TASK PROMPT.
Wherever the word "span" occurs in the listing below, copy that whole line.

RECORDED INFORMATION.
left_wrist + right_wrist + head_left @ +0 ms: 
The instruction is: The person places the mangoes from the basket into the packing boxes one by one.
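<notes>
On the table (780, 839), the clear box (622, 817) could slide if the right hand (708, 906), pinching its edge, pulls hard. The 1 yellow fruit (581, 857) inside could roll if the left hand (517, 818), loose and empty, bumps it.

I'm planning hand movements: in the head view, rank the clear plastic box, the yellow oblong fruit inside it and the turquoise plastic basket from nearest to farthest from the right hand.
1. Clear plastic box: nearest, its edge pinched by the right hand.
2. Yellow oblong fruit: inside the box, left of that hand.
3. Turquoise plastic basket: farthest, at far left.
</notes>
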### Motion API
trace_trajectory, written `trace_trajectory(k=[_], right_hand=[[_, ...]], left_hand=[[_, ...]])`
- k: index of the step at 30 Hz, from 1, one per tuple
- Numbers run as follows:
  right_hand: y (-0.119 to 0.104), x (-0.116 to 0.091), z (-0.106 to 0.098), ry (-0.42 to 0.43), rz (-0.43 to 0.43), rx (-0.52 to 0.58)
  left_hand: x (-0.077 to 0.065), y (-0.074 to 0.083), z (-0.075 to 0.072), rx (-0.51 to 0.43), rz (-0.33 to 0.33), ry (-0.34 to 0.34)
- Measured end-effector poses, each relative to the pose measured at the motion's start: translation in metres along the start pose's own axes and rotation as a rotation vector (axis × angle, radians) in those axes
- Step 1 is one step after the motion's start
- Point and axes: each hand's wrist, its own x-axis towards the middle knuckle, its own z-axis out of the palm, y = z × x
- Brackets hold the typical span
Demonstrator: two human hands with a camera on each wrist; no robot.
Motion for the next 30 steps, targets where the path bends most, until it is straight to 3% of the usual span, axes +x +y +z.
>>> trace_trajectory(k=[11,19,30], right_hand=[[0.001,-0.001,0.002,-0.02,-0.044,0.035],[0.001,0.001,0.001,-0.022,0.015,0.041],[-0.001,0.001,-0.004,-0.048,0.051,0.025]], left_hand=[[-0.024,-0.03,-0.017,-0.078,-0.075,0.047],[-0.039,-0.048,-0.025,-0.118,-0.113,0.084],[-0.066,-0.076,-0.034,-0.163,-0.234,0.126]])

WRITTEN RESPONSE.
- Brackets hold the typical span
Motion for the next 30 steps, targets where the path bends most, until it is straight to 3% of the usual span, axes +x +y +z.

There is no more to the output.